37. However, even if the Campus Oil Test did apply and it was held by the court that the plaintiffs fell at the first hurdle by failing to establish a ‘fair question to be tried’, the court is mindful of Clarke J’s judgment in the Supreme Court case of ACC Bank v. Hanrahan and Sheeran [2014] IESC 40. At p. 6 of his judgment, he held that:

      “One of the issues which of course, arises on an application for an interlocutory injunction is as to whether the plaintiff has established a fair issue to be tried, and, indeed, whether the defendant has established an arguable defence. In many cases the argument for both plaintiff and defence on those questions is dependant on facts which will not be determined at the interlocutory stage save for the purposes of analysing whether the facts for which there is evidence give rise to an arguable case or an arguable defence.

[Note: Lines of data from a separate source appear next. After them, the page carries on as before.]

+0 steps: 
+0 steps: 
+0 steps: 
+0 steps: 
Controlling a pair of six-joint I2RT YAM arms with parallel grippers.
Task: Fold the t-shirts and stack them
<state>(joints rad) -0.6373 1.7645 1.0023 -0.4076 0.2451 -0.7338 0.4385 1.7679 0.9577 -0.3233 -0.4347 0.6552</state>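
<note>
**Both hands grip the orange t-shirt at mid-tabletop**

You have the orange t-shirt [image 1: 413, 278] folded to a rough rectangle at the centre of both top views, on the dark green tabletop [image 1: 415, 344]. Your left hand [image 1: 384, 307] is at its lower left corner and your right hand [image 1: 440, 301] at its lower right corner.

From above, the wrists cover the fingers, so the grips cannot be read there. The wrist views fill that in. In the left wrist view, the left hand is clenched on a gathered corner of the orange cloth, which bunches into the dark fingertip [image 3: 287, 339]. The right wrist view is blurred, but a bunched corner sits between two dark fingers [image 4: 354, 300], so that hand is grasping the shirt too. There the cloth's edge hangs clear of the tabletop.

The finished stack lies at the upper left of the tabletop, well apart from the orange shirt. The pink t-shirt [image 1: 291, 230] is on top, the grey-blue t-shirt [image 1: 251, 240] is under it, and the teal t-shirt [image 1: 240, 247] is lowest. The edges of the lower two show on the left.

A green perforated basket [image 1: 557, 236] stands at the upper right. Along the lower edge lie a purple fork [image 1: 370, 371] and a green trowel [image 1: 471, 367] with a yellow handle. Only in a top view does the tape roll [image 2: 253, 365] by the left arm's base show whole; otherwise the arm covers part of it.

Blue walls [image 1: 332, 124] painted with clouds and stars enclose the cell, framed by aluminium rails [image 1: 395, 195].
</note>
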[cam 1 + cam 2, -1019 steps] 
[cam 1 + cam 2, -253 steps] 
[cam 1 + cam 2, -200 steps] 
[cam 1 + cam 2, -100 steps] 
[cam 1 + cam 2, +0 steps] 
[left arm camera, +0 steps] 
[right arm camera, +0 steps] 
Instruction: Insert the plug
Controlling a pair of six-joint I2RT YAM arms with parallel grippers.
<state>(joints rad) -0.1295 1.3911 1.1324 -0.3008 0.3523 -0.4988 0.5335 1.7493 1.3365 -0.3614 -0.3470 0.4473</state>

      However, the point made in Diamond is that those facts may well be the subject of detailed analysis at trial resulting in a definitive ruling as to where the true facts lie. In substance a plaintiff may well secure an interlocutory injunction by putting forward evidence of facts which, if true, would give him an arguable case and by succeeding on the balance of convenience test thereafter. However, if the facts on which the plaintiff’s claim is predicated are rejected at trial, then the justice of the case may well lead to the conclusion that the interlocutory injunction was wrongly sought. It may be that, on the basis of the evidence before the Court at the interlocutory state, the injunction was properly granted. However, with the benefit of hindsight, and after the trial, it may transpire that the case for the granting of an interlocutory injunction was only sustained on the basis of an assertion that the facts were other than the true facts finally determined by the Court at trial. It follows that in such cases there may well be good grounds for not dealing with the costs at the interlocutory stage for the trial court may be in a better position to assess the justice of the costs of an interlocutory hearing when it has been able to decide where the true facts lie.”

38. The court acknowledges therefore, that even if the Campus Oil Test was used in the instant case and the plaintiffs failed to establish a ‘fair issue to be tried’, the trial judge in the substantive proceedings may conclude otherwise, with the benefit of oral testimony and discovery. Indeed, this consideration is especially noteworthy in light of how factually-dependent the instant application was.

39. The court disagrees with the defendant that this case is one:

      “Where discovery or oral evidence is [not] going to change the Court's mind in relation to the interpretation of what was essentially a question of contractual interpretation of the terms of settlement.”
Or one which:
      “Has been determined in a manner which will not be upset ultimately because it was a strict legal interpretation of the terms of settlement and wasn't a factually dependant enquiry.”
40. The interlocutory proceedings in the instant case turned on facts. The court determined, with the limited evidence before it, that the foreign litigation in question was concerned with the PAA and not the Terms of Settlement. It therefore held that the exclusion clause in the latter agreement was not triggered and therefore did not prevent the defendants from pursuing litigation in the State of Virginia. If a substantive trial is held, oral evidence and discovery may affect this finding. It may very well be the case that the trial judge will take a different view and interpretation of those facts. For that reason and on balance, this court is of the view that the trial court will be in a better position to assess the justice of the costs of the interlocutory hearing.

Judgment
41. This court will reserve the costs of the interlocutory hearing to the trial of the action.